1) Does CNBC or parent owner GE face potential lawsuits from disgruntled participants?

2) Do the people whom exploited the flaw in attempt to win the contest face any civil liability or potentially criminal charges? What about the people who felt cheated and decided to find the glitch on their own accord?

Civil maybe, criminal is hard to say because it seems they still technically “used” the system in the way it was intended. It could easily go the other way and both sides might have that scary discussion with a prosecutor.

CNBC Notice

We have an update on the CNBC Million Dollar Portfolio Challenge. As CNBC first reported on May 30, we were contacted by several contestants alleging unusual trading in violation of rules of the contest, which ended on May 25.

As CNBC said at the time, we immediately launched a thorough investigation of the contest and we are now focusing on three specific areas of concern.

We are investigating whether one or more finalists wrote and executed computer program scripts to bypass the contest's security measures.

Additionally, one or more contestants were able to change their trades after the markets closed at 4 PM ET, but before the trades were processed by CNBC. That way, a contestant could have executed trades after hours, and have the trades priced as of that day's market close.

CNBC has retained two leading consultants in the information security industry to investigate these two computer programming related issues.
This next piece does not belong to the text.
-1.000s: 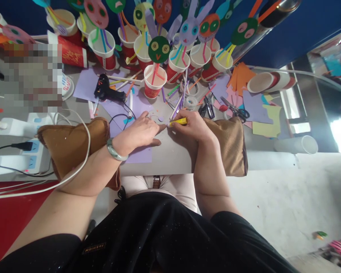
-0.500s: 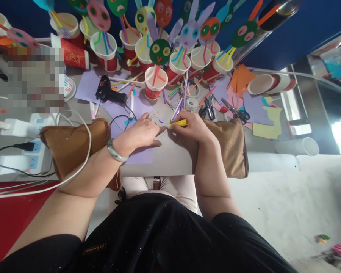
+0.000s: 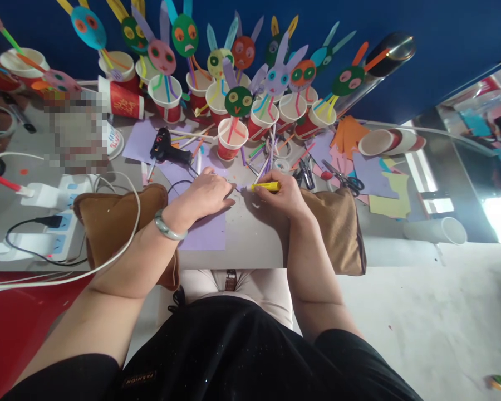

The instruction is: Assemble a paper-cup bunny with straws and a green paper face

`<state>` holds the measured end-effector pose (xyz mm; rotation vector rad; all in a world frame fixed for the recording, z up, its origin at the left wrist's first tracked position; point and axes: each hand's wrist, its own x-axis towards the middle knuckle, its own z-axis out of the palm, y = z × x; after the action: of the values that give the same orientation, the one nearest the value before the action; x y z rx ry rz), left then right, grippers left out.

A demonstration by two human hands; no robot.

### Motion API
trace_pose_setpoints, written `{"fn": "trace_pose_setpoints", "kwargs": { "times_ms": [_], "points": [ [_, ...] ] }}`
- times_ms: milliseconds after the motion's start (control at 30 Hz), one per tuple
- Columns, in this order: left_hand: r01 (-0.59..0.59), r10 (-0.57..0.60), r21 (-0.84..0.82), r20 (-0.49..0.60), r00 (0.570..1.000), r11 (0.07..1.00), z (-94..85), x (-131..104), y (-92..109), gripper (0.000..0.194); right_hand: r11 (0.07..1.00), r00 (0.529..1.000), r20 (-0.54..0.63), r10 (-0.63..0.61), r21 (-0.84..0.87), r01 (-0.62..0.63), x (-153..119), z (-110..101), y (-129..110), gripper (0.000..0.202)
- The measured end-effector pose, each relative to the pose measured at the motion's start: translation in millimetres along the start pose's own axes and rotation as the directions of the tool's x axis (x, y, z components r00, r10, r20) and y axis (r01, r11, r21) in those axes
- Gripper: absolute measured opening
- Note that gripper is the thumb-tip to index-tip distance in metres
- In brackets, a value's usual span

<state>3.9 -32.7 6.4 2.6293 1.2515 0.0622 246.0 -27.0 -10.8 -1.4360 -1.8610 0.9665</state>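
Pinched in my right hand point(image 3: 284, 195) is a yellow marker point(image 3: 267, 186), its pale tip pointing left, low over the grey table. My left hand point(image 3: 206, 195), with a bracelet at the wrist, rests palm down on the table to the left of that tip. Its fingertips press on a small piece of purple paper point(image 3: 242, 188), partly hidden beneath them. Under and behind the left hand lies a larger purple paper sheet point(image 3: 206, 236). A black hot glue gun point(image 3: 167, 150) lies beyond the left hand. Pliers point(image 3: 307, 172) and scissors point(image 3: 346, 179) lie beyond the right hand.
Red and white paper cups point(image 3: 231, 139) with paper rabbit faces on straws stand along the back. Brown cushions point(image 3: 121, 217) lie under both forearms. A power strip point(image 3: 62, 234) with a white cable point(image 3: 131, 223) is at left. Stacked cups point(image 3: 392, 140) lie at right.
The view has tilted up slightly, so more of the rabbit faces shows. The marker lies flatter, and more of the small purple piece is visible at its tip. Both hands stay close together.
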Motion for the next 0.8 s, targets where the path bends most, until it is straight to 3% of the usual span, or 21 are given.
{"fn": "trace_pose_setpoints", "kwargs": {
  "times_ms": [167,300,567,800],
  "points": [
    [0.199,-0.261,-0.366,-0.13,0.957,0.909,2.8,10,0,0.022,0.996,0.998,-0.015,-0.06,0.065,0.061,-1,-2,4,0.027],
    [0.24,-0.355,-0.568,-0.099,0.93,0.787,8.6,15,1,0.019,0.991,0.995,-0.007,-0.099,0.09,0.099,-2,-3,4,0.03],
    [0.297,-0.396,-0.629,-0.019,0.918,0.718,13.5,20,7,0.011,0.986,0.988,0.015,-0.153,0.071,0.151,-2,-3,4,0.025],
    [0.298,-0.39,-0.624,-0.011,0.921,0.722,13.9,20,9,0.008,0.984,0.983,0.052,-0.178,0.035,0.177,-2,-4,5,0.025]
  ]
}}
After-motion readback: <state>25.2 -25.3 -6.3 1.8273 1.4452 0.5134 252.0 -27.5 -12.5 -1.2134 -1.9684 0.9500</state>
In addition, there have been allegations that one or more contestants may have engaged in illegal market manipulation to affect actual prices of stocks represented in their contest portfolios.
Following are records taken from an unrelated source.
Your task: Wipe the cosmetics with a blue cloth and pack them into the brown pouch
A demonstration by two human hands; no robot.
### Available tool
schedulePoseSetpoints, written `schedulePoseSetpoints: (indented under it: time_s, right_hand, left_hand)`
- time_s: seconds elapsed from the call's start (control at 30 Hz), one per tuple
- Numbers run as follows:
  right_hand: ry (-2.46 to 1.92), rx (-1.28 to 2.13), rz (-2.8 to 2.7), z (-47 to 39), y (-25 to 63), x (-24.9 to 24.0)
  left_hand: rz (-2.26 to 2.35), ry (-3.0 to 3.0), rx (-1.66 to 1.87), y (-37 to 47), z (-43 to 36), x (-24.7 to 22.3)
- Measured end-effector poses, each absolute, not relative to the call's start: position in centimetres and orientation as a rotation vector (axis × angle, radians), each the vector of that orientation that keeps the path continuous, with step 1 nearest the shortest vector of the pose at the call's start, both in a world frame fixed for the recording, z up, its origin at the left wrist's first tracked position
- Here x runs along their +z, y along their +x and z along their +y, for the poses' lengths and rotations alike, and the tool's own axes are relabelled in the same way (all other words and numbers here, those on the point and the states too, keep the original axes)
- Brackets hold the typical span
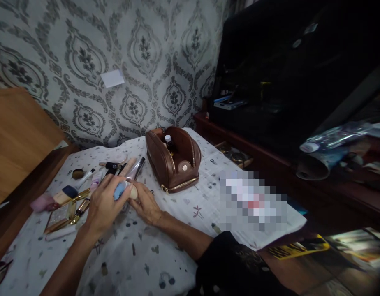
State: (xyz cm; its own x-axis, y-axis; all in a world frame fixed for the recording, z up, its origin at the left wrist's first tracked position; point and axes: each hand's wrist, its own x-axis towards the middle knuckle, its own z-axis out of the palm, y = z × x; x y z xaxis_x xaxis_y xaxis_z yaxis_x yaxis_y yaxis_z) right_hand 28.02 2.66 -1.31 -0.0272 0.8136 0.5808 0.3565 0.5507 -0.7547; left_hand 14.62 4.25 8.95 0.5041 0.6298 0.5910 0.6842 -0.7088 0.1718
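Observation:
Close together over the cloth, my left hand (pixel 105 201) and my right hand (pixel 148 205) are both closed. Between the left fingers shows a small rounded light-blue item (pixel 119 190). My right fingers grip a small rounded beige item (pixel 133 192); whether the two are joined I cannot tell. Just beyond my hands lies a clear tube with a dark cap (pixel 137 167). Behind and right of them stands a brown cosmetic bag (pixel 159 164), unzipped wide, with a white-capped dark bottle (pixel 168 139) inside. Assorted makeup, including a gold-edged compact (pixel 57 218), lies left of my hands.
A white patterned cloth (pixel 137 263) covers the surface. A wooden panel (pixel 26 127) borders the left, and patterned wallpaper (pixel 143 45) the back. To the right are a blurred-out item (pixel 253 201), a large black screen (pixel 285 74) and a plastic bottle (pixel 338 137).

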Motion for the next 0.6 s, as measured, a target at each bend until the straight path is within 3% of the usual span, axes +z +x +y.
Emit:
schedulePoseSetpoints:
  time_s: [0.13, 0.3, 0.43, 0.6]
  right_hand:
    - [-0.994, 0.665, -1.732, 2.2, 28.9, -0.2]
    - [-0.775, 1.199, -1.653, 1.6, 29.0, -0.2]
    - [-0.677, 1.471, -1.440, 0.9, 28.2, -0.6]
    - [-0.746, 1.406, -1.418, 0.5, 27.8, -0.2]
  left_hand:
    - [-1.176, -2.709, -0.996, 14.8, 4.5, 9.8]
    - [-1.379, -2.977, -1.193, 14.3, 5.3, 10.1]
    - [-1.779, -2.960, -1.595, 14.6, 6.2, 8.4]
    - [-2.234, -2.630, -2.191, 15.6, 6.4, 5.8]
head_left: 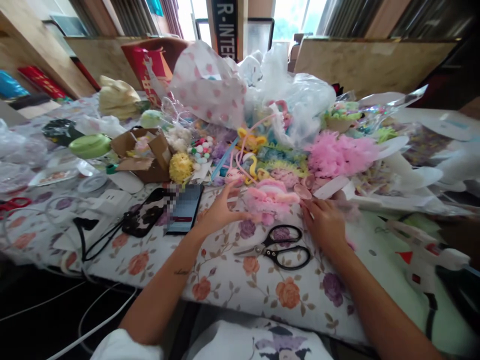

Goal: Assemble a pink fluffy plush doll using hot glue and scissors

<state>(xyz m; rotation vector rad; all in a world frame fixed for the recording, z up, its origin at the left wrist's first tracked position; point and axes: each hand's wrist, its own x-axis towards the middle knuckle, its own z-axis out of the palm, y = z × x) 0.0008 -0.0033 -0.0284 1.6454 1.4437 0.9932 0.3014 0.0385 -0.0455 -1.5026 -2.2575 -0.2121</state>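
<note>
A pink fluffy craft piece (272, 197), made of fuzzy stems, lies on the flowered tablecloth between my hands. My left hand (221, 210) is just left of it, thumb and fingers curved apart in an open C. At its right end is my right hand (325, 222), fingers bent down and together; what they pinch is hidden from me. A small pale pink round piece (303, 192) sits by those fingertips. Black-handled scissors (287, 247) rest below the pink piece, blades pointing left.
Left of my hands lie two phones (185, 210) (144, 212), cables and a white charger (110, 200). An opened cardboard box (144, 155) stands behind them. Fuzzy craft stems and plastic bags (210, 85) pile up at the back. A white glue gun (431, 255) is at the right.
</note>
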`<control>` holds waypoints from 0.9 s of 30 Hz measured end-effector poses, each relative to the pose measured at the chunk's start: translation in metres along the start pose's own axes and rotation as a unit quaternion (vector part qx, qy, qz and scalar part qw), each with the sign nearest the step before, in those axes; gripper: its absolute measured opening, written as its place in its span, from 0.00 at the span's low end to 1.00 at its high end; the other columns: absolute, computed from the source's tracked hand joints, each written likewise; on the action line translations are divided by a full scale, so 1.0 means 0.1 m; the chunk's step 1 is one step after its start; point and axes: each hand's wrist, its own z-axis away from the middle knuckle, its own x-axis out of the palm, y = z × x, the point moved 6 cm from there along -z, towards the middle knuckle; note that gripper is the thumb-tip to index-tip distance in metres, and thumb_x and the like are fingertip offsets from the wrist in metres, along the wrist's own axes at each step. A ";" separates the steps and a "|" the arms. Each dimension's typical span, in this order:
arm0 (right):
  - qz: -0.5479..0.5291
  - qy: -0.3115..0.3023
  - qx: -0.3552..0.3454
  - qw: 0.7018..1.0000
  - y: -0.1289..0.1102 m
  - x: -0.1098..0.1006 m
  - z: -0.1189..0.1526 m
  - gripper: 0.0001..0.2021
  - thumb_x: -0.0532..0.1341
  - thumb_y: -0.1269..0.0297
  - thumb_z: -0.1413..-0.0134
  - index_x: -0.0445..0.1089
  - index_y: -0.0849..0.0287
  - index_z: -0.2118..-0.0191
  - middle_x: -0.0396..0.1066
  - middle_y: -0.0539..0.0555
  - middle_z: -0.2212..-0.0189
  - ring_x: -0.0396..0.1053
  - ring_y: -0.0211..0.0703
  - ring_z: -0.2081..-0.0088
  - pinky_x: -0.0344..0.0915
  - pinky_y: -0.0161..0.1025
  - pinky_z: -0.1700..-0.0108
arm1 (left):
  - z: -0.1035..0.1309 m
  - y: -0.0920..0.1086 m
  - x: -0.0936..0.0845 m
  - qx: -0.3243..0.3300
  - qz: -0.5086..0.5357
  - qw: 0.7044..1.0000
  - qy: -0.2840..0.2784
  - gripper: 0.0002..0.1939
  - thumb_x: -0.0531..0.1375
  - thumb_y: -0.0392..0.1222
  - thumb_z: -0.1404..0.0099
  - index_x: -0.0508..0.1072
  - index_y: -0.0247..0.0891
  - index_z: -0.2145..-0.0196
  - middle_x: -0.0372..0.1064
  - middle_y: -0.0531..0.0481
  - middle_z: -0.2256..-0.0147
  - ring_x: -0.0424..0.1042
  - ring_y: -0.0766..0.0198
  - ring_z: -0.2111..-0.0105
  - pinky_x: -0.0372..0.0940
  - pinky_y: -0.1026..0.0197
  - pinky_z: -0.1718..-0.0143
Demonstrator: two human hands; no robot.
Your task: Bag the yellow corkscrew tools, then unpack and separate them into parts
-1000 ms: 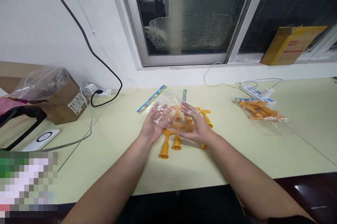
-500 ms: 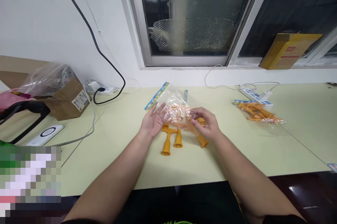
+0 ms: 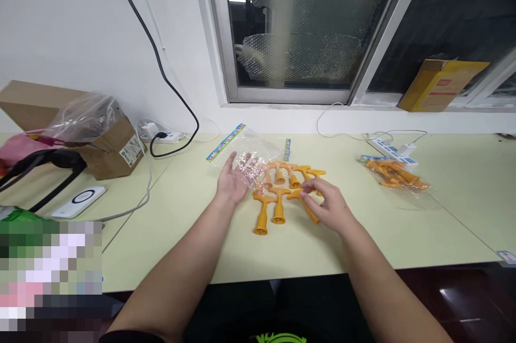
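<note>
Several orange plastic pieces (image 3: pixel 279 213), each with a crossbar and a flared end, lie in two rough rows on the pale table. A clear bag (image 3: pixel 252 152) with a colourful header strip lies over the left ones. My left hand (image 3: pixel 235 180) is palm up with its fingers spread, beneath or against the bag's clear film. On the right, my right hand (image 3: pixel 324 200) has thumb and fingertips close around the crossbar of a tilted orange piece (image 3: pixel 310 208). Behind the rows stands a second colourful strip (image 3: pixel 287 149).
A filled bag of orange pieces (image 3: pixel 397 173) lies at the right, beside a power strip (image 3: pixel 393 152). At the left are a cardboard box (image 3: pixel 116 152), a white charging pad (image 3: pixel 79 202), cables and a black strap. A window is behind the table.
The clear bag has shifted left, uncovering more orange pieces. My right hand is off the film and now at a tilted piece. The camera view has turned slightly left.
</note>
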 end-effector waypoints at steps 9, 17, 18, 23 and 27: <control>0.066 -0.145 0.051 0.986 -0.15 0.34 0.47 0.21 0.65 0.57 0.40 0.68 0.47 0.43 0.68 0.59 0.45 0.67 0.58 0.43 0.71 0.58 0.45 | -0.03 0.07 -0.06 0.011 0.031 0.999 0.005 0.11 0.61 0.47 0.34 0.69 0.44 0.55 0.74 0.43 0.49 0.75 0.48 0.46 0.69 0.39 0.45; 0.079 -0.245 -0.022 0.966 -0.33 0.52 -0.05 0.18 0.60 0.54 0.35 0.71 0.49 0.43 0.68 0.58 0.46 0.67 0.53 0.46 0.65 0.54 0.42 | -0.03 0.07 -0.07 0.016 0.039 0.999 0.021 0.07 0.59 0.47 0.32 0.70 0.43 0.58 0.74 0.42 0.50 0.75 0.47 0.46 0.68 0.37 0.44; 0.077 -0.260 -0.032 0.962 -0.34 0.57 -0.09 0.18 0.59 0.53 0.34 0.71 0.48 0.42 0.68 0.57 0.45 0.67 0.52 0.45 0.64 0.54 0.41 | -0.03 0.07 -0.06 0.015 0.039 0.999 0.022 0.07 0.58 0.47 0.32 0.70 0.43 0.58 0.74 0.42 0.50 0.75 0.47 0.46 0.68 0.37 0.44; 0.108 -0.274 -0.022 0.955 -0.32 0.80 -0.08 0.21 0.57 0.48 0.34 0.70 0.50 0.42 0.69 0.57 0.46 0.63 0.55 0.43 0.61 0.56 0.39 | -0.03 0.07 -0.06 0.010 0.037 0.999 0.018 0.07 0.58 0.47 0.32 0.70 0.43 0.59 0.75 0.42 0.51 0.77 0.48 0.49 0.68 0.38 0.45; 0.111 -0.272 -0.012 0.956 -0.29 0.84 0.01 0.20 0.55 0.48 0.33 0.72 0.52 0.44 0.68 0.58 0.44 0.62 0.54 0.42 0.60 0.54 0.38 | -0.03 0.06 -0.07 0.003 0.035 0.999 0.014 0.08 0.58 0.47 0.32 0.71 0.43 0.58 0.75 0.42 0.52 0.77 0.49 0.50 0.69 0.38 0.45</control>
We have engaged an independent securities expert to determine whether such activity took place.

As we said previously, the rules state that CNBC has until July 8, 2007 to declare a winner. Although CNBC hopes to announce a winner before that date, it is more important to ensure the individual awarded the Grand Prize is in compliance with the rules.

Integrity is paramount to CNBC. We are taking all allegations of improprieties very seriously. CNBC will provide updates on the air and on as they become available.


Jordan said...

This on the same day that Richard Bejtlich announces he's going to head up incident response for GE.

I wonder if he gets counted as an "independent security expert" still since he hasn't officially started yet. ;-)

Jeremiah Grossman said...

I guess he has his first task. :)

Anonymous said...

And do you think that NASDAQ systems are differnt? and if not NASDAQ, than CME or the stock exchnage in Kuala Lumpur or Tel-Aviv or Mumbai or Moscow... This is reality TV after all.

Jeremiah Grossman said...

Oh please please leave me SOME of my illusions!